Here is a little info I have come up with.
You can search more here or the other LS sites, as
this has already been covered well.

Front:
Stock 8in. wide wheel is +48mm offset = 6.39in. back space
On the front, there is VERY little clearance at the strut,
and many people have had strut rub with this clearance.
245 wide tires are the max you can go on stock wheels.
( I tried 255 tires, and had to have a 5mm spacer to get the
same clearance from the strut that I had on the 245's)

About +42mm offset would get the same 6.39in. back space
on a 8.5in. wheel, so, on the front you will need to space the wheel
out about 8mm(.315in.) for 50mm offset wheels and 14mm(.551in.)
for 56mm offset wheels.
This will still limit size to 245 max. If you want wider tires in the front,
you will need to space the wheel out more.

Rear:
On the rear, the 50mm offset wheels should work great, and the
56mm may clear, or need a small spacer to set them out.

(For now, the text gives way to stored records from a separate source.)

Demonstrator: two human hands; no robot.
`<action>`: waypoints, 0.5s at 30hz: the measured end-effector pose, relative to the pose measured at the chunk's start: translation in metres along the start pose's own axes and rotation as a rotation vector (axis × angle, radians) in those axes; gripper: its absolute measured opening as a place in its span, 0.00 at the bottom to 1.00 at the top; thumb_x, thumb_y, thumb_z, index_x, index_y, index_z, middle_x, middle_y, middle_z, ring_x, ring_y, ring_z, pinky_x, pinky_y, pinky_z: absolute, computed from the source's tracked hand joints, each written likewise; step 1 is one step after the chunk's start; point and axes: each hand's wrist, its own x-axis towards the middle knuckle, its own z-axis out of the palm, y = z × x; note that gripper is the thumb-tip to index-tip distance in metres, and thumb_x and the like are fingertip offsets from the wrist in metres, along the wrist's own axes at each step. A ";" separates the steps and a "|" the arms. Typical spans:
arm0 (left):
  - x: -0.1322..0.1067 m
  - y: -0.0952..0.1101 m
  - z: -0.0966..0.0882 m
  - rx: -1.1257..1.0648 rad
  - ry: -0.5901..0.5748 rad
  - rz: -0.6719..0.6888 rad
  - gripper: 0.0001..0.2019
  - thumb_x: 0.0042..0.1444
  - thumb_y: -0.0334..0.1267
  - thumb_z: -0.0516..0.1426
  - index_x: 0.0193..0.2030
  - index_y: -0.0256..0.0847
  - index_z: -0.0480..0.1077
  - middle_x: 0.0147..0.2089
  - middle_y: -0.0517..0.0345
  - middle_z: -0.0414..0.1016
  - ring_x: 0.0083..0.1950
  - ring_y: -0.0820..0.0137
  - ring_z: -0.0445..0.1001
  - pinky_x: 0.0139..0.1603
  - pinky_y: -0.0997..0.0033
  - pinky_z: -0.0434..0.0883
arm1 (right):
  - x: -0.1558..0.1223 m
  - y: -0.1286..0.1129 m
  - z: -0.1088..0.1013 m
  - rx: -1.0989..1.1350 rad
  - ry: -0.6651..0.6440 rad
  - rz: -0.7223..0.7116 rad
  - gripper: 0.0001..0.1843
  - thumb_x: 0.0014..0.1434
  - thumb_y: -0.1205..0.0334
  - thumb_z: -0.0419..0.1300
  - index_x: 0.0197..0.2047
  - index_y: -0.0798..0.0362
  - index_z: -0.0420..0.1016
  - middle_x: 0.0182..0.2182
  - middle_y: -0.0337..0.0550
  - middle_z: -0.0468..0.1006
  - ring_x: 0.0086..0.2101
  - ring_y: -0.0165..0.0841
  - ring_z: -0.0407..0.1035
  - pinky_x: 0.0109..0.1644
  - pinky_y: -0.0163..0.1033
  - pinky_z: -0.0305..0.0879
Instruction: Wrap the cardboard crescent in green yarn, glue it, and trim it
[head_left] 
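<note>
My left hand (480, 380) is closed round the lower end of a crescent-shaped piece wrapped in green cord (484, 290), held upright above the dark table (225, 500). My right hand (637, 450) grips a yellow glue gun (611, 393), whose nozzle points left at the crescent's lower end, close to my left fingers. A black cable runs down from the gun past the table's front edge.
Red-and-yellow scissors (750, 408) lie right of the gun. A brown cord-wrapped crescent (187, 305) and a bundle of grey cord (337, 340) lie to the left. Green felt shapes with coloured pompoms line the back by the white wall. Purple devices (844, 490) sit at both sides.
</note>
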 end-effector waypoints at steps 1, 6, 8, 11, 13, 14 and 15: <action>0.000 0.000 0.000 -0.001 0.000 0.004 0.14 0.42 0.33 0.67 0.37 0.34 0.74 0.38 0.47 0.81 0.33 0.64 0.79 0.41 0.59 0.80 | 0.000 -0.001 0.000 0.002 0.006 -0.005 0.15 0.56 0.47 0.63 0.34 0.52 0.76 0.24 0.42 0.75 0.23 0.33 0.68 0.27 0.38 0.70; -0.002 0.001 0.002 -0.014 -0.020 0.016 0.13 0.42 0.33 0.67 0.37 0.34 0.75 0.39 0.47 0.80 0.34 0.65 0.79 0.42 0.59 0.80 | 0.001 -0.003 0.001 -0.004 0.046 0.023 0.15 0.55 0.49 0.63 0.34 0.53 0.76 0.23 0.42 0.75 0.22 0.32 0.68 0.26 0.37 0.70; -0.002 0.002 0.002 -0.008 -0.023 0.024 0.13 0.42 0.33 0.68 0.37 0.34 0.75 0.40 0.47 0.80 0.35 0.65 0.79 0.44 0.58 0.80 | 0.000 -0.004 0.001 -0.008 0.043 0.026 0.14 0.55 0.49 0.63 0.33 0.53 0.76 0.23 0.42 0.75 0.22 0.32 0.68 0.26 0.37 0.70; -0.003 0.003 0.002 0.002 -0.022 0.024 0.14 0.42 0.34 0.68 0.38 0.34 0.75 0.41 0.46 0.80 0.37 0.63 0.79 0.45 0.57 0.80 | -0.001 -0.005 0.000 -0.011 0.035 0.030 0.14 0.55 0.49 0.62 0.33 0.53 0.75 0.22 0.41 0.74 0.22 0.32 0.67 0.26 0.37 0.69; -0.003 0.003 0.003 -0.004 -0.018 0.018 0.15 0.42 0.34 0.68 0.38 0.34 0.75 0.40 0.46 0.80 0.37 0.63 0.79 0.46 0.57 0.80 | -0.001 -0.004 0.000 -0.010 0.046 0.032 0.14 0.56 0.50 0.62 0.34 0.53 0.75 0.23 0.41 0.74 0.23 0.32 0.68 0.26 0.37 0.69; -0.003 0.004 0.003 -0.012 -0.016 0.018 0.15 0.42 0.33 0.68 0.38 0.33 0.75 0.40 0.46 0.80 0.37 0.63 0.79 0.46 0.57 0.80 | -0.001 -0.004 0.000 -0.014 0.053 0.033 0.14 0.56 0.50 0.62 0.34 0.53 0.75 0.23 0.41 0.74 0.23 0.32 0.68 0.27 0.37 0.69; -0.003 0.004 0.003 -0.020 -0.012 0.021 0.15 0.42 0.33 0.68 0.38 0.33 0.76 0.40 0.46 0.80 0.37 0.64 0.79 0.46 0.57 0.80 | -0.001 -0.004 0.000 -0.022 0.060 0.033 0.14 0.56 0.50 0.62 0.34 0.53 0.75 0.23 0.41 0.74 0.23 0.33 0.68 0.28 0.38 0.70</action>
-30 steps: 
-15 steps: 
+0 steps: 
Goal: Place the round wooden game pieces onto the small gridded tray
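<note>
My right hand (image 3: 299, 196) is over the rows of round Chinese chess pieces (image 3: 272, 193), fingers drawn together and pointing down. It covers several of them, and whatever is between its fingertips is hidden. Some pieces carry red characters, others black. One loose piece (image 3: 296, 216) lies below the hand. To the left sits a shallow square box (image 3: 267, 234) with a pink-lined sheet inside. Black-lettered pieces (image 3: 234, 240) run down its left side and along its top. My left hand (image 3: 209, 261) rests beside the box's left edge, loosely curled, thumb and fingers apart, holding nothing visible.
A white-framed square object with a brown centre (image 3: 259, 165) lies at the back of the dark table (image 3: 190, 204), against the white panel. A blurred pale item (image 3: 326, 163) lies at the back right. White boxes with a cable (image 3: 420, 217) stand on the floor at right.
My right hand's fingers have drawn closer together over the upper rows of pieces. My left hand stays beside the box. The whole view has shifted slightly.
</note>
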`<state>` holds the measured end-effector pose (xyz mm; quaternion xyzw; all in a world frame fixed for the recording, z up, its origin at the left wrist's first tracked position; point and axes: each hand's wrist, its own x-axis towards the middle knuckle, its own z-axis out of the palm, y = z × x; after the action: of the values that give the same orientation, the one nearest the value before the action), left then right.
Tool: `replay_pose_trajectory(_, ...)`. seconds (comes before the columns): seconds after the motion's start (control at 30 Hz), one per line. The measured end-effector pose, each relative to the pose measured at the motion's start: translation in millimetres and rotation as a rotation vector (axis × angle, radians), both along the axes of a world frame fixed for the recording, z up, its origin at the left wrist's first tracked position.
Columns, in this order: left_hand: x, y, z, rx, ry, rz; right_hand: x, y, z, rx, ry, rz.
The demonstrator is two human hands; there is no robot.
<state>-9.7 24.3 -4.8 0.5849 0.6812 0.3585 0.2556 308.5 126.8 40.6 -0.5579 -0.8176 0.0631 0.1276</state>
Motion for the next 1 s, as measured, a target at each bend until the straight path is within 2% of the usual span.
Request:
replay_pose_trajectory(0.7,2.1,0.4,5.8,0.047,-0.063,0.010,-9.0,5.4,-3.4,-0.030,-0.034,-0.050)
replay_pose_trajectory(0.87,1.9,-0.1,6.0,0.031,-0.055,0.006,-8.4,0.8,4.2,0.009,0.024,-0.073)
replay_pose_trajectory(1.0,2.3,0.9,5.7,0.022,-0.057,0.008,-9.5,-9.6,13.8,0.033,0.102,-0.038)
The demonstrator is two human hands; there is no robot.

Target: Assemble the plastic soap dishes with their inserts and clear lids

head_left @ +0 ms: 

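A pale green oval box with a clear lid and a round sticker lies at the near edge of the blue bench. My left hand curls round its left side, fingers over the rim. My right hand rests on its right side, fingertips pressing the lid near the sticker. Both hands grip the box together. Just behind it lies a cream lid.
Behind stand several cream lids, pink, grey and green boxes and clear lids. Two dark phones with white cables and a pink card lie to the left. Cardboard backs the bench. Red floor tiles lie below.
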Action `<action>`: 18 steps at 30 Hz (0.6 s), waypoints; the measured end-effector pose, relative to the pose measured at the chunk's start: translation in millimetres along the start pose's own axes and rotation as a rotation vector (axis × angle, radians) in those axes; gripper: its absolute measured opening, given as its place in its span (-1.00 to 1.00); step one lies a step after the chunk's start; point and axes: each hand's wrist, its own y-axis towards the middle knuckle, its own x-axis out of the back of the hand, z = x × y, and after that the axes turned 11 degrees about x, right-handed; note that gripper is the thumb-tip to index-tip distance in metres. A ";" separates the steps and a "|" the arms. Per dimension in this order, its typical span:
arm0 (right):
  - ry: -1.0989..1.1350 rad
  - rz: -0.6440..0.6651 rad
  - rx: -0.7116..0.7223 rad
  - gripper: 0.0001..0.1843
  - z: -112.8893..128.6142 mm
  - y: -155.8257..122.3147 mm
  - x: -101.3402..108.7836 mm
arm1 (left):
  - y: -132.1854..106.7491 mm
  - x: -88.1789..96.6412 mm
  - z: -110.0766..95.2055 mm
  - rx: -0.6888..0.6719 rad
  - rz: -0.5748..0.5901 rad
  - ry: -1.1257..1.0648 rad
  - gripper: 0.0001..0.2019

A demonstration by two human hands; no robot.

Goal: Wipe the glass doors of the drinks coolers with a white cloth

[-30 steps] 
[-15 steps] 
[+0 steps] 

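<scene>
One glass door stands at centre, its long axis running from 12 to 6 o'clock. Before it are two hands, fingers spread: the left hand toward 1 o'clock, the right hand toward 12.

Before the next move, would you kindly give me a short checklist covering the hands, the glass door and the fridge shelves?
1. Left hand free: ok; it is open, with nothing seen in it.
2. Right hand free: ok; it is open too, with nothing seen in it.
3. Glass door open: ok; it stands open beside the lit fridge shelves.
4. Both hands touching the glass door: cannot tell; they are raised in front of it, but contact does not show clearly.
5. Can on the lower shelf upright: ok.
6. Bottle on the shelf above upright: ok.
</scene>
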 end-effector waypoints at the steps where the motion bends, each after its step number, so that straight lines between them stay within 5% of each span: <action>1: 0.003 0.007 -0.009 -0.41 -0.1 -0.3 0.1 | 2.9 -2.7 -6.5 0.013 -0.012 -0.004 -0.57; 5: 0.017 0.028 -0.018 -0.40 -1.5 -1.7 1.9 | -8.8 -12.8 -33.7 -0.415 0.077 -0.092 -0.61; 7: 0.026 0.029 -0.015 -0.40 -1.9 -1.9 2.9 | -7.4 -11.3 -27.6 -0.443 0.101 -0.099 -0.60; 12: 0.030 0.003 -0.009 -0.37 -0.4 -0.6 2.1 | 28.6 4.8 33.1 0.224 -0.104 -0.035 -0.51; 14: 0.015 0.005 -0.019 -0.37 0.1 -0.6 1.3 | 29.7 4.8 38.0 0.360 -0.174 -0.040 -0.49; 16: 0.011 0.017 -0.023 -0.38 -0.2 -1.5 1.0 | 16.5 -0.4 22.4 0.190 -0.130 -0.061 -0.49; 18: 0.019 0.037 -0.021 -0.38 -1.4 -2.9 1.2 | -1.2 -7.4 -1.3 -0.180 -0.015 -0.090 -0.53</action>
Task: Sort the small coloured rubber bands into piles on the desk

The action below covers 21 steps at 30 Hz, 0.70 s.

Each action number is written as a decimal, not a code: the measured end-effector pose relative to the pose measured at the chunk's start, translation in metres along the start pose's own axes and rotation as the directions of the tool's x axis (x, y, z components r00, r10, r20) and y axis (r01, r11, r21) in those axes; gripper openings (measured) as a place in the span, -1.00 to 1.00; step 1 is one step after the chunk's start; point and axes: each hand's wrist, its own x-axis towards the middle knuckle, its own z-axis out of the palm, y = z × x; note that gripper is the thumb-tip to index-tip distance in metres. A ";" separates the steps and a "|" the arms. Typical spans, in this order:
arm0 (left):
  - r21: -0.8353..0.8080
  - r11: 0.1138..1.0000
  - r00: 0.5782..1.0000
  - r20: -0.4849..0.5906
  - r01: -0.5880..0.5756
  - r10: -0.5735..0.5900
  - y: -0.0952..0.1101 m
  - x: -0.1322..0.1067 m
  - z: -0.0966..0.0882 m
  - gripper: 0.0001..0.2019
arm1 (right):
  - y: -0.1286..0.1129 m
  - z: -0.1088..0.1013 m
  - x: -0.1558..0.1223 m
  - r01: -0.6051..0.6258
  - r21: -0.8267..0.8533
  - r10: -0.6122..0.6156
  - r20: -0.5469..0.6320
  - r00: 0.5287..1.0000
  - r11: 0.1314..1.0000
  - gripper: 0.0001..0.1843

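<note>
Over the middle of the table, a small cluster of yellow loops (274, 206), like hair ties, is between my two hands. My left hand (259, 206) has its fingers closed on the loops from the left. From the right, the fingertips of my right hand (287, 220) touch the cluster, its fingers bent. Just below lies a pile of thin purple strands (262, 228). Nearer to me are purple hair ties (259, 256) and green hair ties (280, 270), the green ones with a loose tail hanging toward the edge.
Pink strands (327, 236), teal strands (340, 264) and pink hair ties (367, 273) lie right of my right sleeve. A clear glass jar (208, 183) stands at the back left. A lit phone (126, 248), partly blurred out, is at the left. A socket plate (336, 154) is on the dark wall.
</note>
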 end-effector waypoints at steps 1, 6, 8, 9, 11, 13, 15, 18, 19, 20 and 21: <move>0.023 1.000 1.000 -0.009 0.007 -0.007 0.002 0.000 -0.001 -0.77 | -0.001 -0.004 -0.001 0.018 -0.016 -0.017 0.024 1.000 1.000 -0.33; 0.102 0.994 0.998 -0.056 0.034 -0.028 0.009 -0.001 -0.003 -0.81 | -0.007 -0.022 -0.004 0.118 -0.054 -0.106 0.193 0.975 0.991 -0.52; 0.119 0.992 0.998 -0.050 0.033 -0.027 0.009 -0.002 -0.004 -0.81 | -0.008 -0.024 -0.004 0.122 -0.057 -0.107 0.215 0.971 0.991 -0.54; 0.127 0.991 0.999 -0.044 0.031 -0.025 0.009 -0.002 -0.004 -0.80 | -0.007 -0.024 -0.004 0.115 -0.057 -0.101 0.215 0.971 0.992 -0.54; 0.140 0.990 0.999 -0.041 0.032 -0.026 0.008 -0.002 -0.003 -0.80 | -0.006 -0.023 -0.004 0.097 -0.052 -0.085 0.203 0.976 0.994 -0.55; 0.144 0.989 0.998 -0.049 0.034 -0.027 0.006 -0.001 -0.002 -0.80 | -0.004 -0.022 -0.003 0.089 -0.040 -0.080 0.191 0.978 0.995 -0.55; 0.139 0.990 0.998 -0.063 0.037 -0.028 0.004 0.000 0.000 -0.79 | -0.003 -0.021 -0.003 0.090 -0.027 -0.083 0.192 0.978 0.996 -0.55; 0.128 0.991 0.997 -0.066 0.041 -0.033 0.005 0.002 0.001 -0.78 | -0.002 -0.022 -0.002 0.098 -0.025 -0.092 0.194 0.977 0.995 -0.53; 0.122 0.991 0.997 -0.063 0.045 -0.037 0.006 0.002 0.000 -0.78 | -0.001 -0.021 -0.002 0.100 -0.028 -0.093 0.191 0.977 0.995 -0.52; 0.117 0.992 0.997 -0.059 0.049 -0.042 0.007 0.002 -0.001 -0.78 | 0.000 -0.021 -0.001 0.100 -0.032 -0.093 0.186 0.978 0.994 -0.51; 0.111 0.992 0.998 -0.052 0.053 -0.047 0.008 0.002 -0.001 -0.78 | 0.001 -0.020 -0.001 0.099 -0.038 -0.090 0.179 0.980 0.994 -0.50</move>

They may hit on
the inside wheelwell.
Rolling the lip of the outer wheelwell may be needed for wider tires.


Using the 4.75in. lug pattern on the 120mm will work, but you will need hub 
rings to get the corvette hub bore to fit tight on the GTO hubs.
Both Corvette and GTO are hub-centric, not lug-centric centering.
Also, you need longer wheel studs for any spacers over about 5mm thick.
I would recommend ARP studs when using any 4.75in pattern wheels, or
any spacers.

Larry


----------



## ROBSGTO (Jul 6, 2008)

LS1GTO.com Forums - Polished C6 Z06 wheels installed (pics inside)


----------



## KyleGT05usmc (Feb 28, 2009)

from what im reading i think the wheel/tire size i want to go with will work. 

18x8.5 w/ a 50mm offset. 245's all around
sorta thinking i wont need any spacers either. 

where do i get the hubrings ???


----------